My code needs to run on different versions of SQLite. I'm using PHP's SQLite3 extension. Various servers in my user base have different SQLite versions installed, 3.7 being the earliest so far.
My code needs to upsert (update row, insert if not present). Everything is wrapped in transactions and name
TEXT column has a unique index. I can't make name
primary key because WITHOUT ROWID only became available with version 3.8.2, and I need to support earlier versions.
I started with a prepared upsert statement:
INSERT INTO tbl (name, value) VALUES (:n, :v)
ON CONFLICT(name) DO UPDATE SET value=excluded.value;
This doesn't work prior to version 3.24. So I switched to two statements with a call to .changes() in between. Pseudocode:
UPDATE tbl SET VALUE = :v WHERE name = :n;
if (0 === conn.changes()) {
INSERT INTO tbl (name, value) VALUES (:n, :v);
}
Is the "UPSERT … ON CONFLICT …" syntax significantly faster? Is it worthwhile to write conditional code to use it when SQLite version allows? Or does the code with .changes() call between statements perform adequately even in newer versions? I care about getting good performance from whatever SQLite version my user has available.

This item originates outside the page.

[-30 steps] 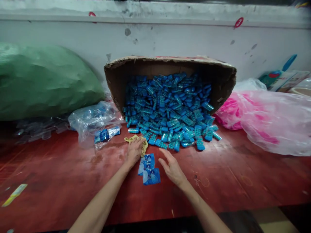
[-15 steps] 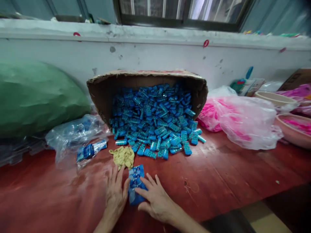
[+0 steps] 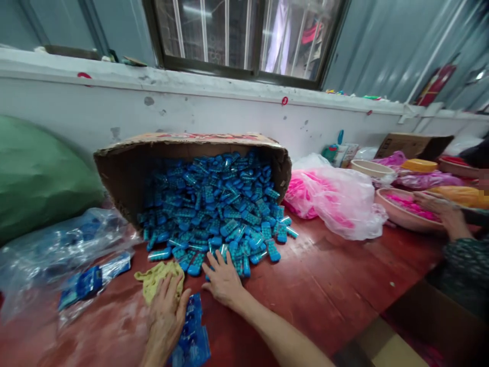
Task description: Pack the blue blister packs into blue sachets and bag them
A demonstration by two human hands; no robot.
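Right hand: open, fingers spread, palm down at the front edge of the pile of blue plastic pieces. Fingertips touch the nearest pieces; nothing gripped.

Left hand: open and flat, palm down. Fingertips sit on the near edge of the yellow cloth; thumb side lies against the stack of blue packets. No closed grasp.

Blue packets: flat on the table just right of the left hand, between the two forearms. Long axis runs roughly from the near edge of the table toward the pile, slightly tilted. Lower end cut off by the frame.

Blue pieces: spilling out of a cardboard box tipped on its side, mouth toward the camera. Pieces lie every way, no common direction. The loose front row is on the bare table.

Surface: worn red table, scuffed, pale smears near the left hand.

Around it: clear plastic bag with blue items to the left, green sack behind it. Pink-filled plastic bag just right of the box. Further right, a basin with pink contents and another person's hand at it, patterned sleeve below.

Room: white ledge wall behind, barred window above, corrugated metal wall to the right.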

CodePudding user response:
name
must be a primary key or have an unique index.
The UPSERT will do an index search to find if :n
is already present, and then will read a page from the table and write the same page back (either to update the value or to add a new row). If a new row is added, then the index must also be updated.
The UPDATE INSERT combo will also do an index search to find if :n
is already present. If it is, it will read a page from the table and write the same page back to update the value, as with the UPSERT.
If it is not, then the INSERT will do the same index search again (which should be fast as the needed pages would probably be in the cache) and then perform the insert and update the index as with the UPSERT.
So, the only difference is an index search (which is one of the fastest operations) on pages that should already be in the cache and only if the row is to be inserted.
This should not be a significant difference, unless your table has billions of records.